» **TASK DESCRIPTION**
Go through the entries and count the lines with the string "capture" in them. Give only that number.

» **RECORDS PROVIDED**
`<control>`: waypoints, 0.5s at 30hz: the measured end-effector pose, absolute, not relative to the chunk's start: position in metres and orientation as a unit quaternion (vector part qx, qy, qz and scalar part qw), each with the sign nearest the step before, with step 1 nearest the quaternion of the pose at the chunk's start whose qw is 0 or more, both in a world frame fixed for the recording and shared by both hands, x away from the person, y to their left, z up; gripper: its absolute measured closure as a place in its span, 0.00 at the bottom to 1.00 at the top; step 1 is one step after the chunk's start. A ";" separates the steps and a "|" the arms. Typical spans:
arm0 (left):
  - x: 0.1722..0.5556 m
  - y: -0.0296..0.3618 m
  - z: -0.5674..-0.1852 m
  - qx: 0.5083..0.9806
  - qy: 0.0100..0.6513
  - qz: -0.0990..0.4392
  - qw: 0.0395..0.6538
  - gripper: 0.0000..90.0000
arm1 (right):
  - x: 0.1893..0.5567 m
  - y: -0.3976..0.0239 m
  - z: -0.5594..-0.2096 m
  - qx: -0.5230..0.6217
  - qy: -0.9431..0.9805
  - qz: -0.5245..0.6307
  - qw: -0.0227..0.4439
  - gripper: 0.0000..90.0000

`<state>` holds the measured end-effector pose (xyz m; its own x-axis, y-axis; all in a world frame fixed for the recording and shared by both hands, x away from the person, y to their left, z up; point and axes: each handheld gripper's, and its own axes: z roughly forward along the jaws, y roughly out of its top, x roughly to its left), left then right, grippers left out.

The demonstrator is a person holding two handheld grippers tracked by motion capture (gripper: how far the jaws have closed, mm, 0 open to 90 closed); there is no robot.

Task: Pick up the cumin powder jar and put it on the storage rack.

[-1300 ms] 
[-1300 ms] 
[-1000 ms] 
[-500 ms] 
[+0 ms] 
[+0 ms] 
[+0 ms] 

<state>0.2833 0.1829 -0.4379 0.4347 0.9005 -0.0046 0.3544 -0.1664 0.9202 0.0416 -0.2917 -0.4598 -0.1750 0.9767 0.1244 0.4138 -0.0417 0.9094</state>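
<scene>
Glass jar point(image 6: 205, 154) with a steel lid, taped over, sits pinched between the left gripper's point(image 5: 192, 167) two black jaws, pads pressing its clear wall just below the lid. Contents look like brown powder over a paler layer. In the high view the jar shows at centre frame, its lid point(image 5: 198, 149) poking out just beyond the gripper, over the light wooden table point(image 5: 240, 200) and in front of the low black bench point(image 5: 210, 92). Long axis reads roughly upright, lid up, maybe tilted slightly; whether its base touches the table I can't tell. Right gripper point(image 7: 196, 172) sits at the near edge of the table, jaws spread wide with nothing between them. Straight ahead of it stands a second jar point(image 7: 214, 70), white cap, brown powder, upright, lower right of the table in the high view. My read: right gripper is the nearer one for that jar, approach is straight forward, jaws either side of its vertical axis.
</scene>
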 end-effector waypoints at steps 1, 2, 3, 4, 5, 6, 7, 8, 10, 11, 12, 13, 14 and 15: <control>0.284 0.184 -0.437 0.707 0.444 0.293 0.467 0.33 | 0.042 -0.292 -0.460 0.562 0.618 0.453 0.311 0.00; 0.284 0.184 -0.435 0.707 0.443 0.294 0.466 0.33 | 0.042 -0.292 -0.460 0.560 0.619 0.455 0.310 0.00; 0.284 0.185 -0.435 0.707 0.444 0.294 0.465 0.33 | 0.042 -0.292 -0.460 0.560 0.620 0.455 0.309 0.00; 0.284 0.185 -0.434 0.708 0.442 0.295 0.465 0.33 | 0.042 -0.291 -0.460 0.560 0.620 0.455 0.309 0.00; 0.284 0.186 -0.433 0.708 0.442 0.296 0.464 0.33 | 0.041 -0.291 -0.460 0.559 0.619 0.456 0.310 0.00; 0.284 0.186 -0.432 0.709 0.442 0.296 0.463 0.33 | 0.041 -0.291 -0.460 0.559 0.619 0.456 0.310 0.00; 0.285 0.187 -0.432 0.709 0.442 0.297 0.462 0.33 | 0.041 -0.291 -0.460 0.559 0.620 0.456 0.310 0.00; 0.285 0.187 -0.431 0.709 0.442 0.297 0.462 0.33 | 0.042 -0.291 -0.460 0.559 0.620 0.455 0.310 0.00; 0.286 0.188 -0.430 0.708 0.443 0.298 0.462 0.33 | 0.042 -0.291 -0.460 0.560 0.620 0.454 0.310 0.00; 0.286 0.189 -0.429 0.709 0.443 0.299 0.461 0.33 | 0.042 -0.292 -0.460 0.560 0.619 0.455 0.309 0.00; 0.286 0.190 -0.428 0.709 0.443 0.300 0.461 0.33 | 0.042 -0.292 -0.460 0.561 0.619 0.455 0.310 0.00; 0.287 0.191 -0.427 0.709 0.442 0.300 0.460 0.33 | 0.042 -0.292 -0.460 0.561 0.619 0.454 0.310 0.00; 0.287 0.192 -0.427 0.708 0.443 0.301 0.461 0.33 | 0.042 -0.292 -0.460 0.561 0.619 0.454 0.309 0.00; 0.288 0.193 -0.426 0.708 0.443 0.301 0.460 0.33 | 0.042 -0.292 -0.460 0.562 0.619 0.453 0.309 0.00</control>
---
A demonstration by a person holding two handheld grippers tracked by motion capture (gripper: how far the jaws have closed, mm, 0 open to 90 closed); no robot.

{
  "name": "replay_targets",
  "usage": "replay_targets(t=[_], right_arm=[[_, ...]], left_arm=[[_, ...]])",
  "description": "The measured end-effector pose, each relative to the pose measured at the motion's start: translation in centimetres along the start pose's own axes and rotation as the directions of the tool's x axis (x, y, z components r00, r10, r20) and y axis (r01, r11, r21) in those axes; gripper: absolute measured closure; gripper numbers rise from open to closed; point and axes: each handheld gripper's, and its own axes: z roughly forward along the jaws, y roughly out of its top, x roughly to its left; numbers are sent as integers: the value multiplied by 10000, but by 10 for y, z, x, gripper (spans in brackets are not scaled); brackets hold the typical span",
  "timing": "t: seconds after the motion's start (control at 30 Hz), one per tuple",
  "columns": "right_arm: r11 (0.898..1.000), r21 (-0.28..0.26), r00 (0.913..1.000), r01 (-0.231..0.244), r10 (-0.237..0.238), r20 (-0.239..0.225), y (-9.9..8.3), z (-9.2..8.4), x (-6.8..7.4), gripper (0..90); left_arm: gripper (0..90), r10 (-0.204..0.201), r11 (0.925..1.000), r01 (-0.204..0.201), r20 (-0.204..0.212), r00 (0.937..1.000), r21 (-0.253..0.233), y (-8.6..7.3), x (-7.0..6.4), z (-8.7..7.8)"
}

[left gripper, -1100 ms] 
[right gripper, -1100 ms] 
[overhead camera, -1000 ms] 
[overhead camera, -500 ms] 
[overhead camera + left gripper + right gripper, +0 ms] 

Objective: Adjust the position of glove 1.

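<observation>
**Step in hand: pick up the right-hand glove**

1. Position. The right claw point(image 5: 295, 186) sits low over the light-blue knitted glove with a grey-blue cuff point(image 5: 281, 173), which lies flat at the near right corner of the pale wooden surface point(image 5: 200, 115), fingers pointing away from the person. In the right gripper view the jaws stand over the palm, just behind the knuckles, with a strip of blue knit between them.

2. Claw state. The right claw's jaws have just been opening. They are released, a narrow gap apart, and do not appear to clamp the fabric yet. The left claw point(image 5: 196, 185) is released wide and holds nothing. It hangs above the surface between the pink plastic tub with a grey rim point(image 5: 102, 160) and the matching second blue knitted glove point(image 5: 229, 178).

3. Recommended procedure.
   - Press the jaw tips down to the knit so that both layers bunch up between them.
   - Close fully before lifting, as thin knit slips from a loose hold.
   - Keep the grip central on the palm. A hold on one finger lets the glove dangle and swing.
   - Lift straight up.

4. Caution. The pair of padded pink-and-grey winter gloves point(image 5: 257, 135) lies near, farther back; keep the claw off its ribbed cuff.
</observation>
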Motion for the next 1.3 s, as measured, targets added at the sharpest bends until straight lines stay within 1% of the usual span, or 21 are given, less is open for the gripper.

» **SOLVED PROBLEM**
2